» Assigned task
Please return the whole listing, character for character.

» Provided material
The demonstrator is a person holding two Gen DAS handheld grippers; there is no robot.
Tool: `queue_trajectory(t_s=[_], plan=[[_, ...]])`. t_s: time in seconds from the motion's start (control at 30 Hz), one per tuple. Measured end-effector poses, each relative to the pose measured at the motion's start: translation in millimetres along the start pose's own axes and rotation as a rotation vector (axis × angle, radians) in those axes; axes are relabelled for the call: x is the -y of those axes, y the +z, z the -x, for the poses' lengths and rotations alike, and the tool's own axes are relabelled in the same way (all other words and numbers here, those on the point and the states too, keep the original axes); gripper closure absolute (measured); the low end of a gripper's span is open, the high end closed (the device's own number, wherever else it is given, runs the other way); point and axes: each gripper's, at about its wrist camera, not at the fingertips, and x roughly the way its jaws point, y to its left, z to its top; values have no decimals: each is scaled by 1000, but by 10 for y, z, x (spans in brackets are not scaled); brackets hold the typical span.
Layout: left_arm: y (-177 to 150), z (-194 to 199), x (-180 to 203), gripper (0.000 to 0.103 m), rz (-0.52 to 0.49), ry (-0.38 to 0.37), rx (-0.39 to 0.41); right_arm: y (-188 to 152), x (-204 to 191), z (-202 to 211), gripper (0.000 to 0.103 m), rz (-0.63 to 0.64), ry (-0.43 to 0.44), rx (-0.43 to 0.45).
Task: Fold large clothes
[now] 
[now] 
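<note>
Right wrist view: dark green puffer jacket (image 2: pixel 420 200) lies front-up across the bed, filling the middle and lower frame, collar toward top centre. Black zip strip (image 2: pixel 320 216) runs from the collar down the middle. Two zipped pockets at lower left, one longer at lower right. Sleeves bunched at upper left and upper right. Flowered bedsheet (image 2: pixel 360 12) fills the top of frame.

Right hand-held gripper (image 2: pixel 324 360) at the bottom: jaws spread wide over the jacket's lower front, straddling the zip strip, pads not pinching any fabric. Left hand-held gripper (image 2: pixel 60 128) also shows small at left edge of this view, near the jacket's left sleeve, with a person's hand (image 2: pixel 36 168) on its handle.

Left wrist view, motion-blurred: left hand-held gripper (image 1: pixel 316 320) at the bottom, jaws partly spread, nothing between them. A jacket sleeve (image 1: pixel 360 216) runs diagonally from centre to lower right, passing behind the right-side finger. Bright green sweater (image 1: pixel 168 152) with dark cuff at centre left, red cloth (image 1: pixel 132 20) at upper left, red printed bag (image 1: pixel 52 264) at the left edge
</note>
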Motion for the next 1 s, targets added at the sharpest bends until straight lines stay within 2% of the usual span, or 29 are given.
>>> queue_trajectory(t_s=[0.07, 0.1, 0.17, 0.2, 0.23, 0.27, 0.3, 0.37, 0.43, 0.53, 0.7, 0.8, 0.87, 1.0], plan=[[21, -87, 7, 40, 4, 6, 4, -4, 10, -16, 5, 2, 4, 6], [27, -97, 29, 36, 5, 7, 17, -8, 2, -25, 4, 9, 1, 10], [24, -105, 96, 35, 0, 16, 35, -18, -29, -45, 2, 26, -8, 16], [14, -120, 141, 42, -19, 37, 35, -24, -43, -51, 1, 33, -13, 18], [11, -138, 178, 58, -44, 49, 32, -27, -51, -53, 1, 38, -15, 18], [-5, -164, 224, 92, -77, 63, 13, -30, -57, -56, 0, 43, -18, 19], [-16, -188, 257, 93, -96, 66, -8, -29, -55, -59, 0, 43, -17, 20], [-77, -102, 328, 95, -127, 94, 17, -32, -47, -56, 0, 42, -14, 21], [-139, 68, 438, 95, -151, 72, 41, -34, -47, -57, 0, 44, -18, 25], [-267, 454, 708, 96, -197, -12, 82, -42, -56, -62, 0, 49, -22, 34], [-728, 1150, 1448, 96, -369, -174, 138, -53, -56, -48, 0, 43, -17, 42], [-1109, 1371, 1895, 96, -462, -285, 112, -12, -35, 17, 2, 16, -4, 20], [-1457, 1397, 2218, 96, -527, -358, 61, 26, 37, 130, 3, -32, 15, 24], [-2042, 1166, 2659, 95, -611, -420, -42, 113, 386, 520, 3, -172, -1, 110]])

» Task answer
The demonstrator is a person holding two Gen DAS handheld grippers; there is no robot.
Tool: `queue_trajectory(t_s=[_], plan=[[_, ...]])`. t_s: time in seconds from the motion's start (control at 30 Hz), one per tuple. Measured end-effector poses, each relative to the pose measured at the motion's start: translation in millimetres along the start pose's own axes and rotation as a rotation vector (axis × angle, radians) in those axes; axes are relabelled for the call: x is the -y of those axes, y the +z, z the -x, for the poses' lengths and rotations alike, and the tool's own axes are relabelled in the same way (all other words and numbers here, those on the point and the states too, keep the original axes); gripper closure absolute (measured); the low end of a gripper's span is open, the high end closed (the device's own number, wherever else it is given, runs the other way); point and axes: each gripper's, at about its wrist camera, not at the fingertips, and x roughly the way its jaws point, y to its left, z to its top; values have no decimals: each is scaled by 1000, but by 10 for y, z, x (spans in brackets are not scaled); brackets hold the typical span.
Layout: left_arm: y (-177 to 150), z (-194 to 199), x (-180 to 203), gripper (0.000 to 0.103 m), rz (-0.52 to 0.49), ry (-0.38 to 0.37), rx (-0.39 to 0.41); right_arm: y (-188 to 152), x (-204 to 191), z (-202 to 211), gripper (0.000 to 0.103 m), rz (-0.63 to 0.64), ry (-0.43 to 0.44), rx (-0.43 to 0.45).
Task: Fold large clothes
[now] 
[now] 
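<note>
Right wrist view: dark green puffer jacket (image 2: pixel 420 200) lies front-up across the bed, filling the middle and lower frame, collar toward top centre. Black zip strip (image 2: pixel 320 216) runs from the collar down the middle. Two zipped pockets at lower left, one longer at lower right. Sleeves bunched at upper left and upper right. Flowered bedsheet (image 2: pixel 360 12) fills the top of frame.

Right hand-held gripper (image 2: pixel 324 360) at the bottom: jaws spread wide over the jacket's lower front, straddling the zip strip, pads not pinching any fabric. Left hand-held gripper (image 2: pixel 60 128) also shows small at left edge of this view, near the jacket's left sleeve, with a person's hand (image 2: pixel 36 168) on its handle.

Left wrist view, motion-blurred: left hand-held gripper (image 1: pixel 316 320) at the bottom, jaws partly spread, nothing between them. A jacket sleeve (image 1: pixel 360 216) runs diagonally from centre to lower right, passing behind the right-side finger. Bright green sweater (image 1: pixel 168 152) with dark cuff at centre left, red cloth (image 1: pixel 132 20) at upper left, red printed bag (image 1: pixel 52 264) at the left edge
</note>
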Motion for the next 1 s, targets added at the sharpest bends until straight lines stay within 2% of the usual span, or 29 are given.
>>> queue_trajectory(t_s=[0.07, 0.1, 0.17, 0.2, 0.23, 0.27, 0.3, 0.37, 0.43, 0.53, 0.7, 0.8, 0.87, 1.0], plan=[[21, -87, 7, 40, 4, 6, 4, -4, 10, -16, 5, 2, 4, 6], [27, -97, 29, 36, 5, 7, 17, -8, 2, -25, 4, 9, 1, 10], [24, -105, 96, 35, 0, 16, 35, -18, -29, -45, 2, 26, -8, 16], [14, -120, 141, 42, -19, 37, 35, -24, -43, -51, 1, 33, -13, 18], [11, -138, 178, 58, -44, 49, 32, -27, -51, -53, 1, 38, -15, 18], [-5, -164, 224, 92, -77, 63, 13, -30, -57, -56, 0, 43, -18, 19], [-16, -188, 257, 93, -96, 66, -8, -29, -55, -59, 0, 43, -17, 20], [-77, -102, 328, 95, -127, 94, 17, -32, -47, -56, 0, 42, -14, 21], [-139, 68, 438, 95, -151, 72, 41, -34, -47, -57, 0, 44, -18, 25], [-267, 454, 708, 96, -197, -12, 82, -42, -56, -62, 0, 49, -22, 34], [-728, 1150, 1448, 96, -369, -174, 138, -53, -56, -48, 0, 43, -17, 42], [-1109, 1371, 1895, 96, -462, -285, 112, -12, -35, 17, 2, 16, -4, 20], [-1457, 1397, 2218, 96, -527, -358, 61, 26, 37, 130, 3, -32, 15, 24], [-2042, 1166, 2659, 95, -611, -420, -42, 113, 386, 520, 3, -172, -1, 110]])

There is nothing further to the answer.